> _WHAT IS BEING ASKED_: Of the entries below, return only those lines from the line with "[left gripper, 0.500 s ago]" to the line with "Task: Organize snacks", exactly, both included.
===== DATA PROVIDED =====
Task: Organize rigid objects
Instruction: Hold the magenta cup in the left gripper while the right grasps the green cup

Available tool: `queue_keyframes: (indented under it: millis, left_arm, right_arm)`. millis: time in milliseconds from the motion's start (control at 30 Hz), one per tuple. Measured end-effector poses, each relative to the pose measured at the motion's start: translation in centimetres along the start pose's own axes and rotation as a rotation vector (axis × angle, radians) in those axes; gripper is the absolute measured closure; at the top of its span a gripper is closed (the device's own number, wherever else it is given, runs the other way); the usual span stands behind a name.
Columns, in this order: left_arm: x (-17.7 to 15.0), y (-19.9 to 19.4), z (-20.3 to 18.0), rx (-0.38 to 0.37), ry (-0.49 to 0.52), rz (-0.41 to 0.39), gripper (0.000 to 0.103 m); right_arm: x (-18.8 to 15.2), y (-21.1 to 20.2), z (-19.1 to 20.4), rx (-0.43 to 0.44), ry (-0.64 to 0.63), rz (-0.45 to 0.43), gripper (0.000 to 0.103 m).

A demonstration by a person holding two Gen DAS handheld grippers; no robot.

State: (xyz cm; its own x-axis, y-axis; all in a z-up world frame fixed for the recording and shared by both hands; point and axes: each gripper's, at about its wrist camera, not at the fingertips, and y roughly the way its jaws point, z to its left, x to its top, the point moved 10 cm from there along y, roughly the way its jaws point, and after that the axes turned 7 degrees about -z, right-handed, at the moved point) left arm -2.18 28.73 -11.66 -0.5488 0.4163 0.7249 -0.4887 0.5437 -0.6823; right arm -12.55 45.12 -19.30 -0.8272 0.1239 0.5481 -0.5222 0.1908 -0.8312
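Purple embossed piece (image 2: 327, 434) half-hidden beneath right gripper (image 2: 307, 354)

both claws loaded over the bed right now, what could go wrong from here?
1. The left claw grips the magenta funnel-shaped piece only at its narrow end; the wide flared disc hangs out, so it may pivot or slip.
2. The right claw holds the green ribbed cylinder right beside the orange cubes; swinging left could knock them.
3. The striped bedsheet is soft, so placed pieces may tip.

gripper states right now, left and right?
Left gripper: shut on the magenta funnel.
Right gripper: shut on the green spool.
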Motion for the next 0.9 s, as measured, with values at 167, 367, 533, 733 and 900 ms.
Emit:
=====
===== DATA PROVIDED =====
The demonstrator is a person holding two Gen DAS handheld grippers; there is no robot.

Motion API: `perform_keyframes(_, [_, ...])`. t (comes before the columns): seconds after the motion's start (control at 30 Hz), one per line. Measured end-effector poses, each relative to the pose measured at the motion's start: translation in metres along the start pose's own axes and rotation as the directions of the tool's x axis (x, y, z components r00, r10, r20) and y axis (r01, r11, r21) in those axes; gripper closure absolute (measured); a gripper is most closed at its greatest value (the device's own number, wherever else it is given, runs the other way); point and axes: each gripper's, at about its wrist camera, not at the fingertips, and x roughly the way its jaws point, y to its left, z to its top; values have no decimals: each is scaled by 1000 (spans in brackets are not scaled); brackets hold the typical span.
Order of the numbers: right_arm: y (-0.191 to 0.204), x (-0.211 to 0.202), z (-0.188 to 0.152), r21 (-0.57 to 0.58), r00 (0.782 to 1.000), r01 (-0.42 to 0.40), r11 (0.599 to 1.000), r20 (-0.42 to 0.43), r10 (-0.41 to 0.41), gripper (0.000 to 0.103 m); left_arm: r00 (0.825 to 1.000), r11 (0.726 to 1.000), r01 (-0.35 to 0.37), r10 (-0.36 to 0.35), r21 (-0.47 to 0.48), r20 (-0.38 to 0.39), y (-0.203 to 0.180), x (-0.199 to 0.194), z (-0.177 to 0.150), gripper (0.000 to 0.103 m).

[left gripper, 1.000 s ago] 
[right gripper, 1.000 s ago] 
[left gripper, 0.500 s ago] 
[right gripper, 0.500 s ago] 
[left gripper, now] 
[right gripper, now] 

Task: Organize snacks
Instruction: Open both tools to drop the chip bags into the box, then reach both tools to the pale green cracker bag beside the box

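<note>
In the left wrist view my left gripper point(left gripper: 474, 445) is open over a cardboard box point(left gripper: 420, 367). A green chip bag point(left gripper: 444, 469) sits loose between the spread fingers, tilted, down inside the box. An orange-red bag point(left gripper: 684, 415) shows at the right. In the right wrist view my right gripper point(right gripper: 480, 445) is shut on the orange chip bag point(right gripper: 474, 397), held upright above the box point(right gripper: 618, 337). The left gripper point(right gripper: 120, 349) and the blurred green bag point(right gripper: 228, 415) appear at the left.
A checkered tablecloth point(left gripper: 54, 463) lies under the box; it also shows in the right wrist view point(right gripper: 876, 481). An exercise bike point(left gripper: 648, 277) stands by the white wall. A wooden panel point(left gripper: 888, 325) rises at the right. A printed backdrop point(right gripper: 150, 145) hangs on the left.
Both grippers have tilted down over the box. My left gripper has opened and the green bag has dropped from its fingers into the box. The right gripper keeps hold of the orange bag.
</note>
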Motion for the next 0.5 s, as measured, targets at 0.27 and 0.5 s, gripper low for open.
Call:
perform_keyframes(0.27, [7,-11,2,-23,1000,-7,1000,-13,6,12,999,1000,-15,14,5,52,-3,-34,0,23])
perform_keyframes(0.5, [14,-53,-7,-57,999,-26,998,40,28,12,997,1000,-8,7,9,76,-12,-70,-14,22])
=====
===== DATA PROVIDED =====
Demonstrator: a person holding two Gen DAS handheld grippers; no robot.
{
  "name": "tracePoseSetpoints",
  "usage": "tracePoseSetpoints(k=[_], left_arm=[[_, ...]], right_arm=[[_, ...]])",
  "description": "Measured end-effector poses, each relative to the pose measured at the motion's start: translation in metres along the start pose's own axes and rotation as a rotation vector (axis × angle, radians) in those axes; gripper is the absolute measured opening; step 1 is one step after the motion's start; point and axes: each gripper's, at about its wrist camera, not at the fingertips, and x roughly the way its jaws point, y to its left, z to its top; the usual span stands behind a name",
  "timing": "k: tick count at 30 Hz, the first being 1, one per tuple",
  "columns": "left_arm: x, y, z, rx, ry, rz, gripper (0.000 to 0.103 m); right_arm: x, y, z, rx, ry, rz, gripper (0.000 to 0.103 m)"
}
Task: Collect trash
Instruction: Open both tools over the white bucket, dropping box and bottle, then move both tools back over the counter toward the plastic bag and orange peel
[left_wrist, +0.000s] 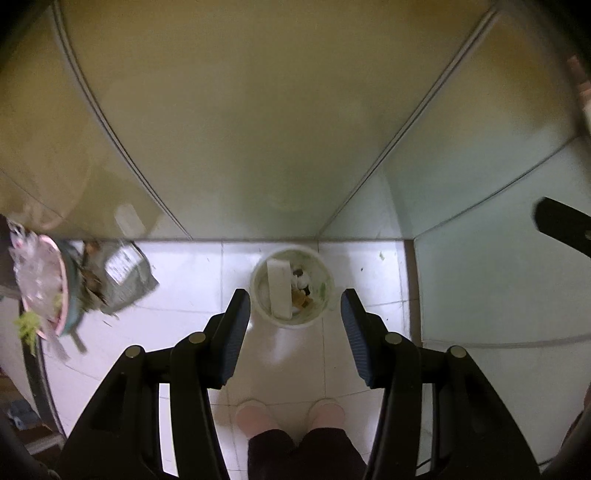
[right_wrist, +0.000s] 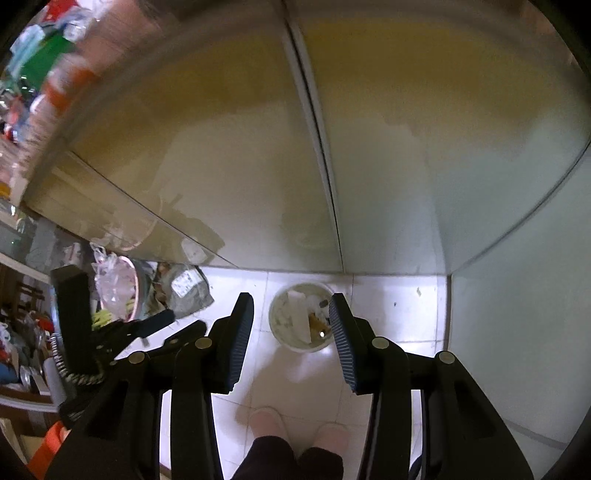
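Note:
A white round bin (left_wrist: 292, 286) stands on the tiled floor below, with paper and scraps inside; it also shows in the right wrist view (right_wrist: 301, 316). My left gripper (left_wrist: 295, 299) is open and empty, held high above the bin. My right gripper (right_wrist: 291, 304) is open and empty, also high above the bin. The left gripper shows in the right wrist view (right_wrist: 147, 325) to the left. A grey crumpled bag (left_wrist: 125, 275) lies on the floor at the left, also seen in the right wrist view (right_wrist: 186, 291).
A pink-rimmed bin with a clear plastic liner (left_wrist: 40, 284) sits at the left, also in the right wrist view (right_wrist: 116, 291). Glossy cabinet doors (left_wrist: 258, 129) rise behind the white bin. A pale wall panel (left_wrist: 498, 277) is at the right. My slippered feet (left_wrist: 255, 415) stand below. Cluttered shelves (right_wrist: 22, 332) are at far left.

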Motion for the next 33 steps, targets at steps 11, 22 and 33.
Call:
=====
> _TASK ANSWER_:
[left gripper, 0.500 s ago] 
[right gripper, 0.500 s ago] 
[left gripper, now] 
[right gripper, now] 

Task: Organize snacks

There is nothing else to add to the answer.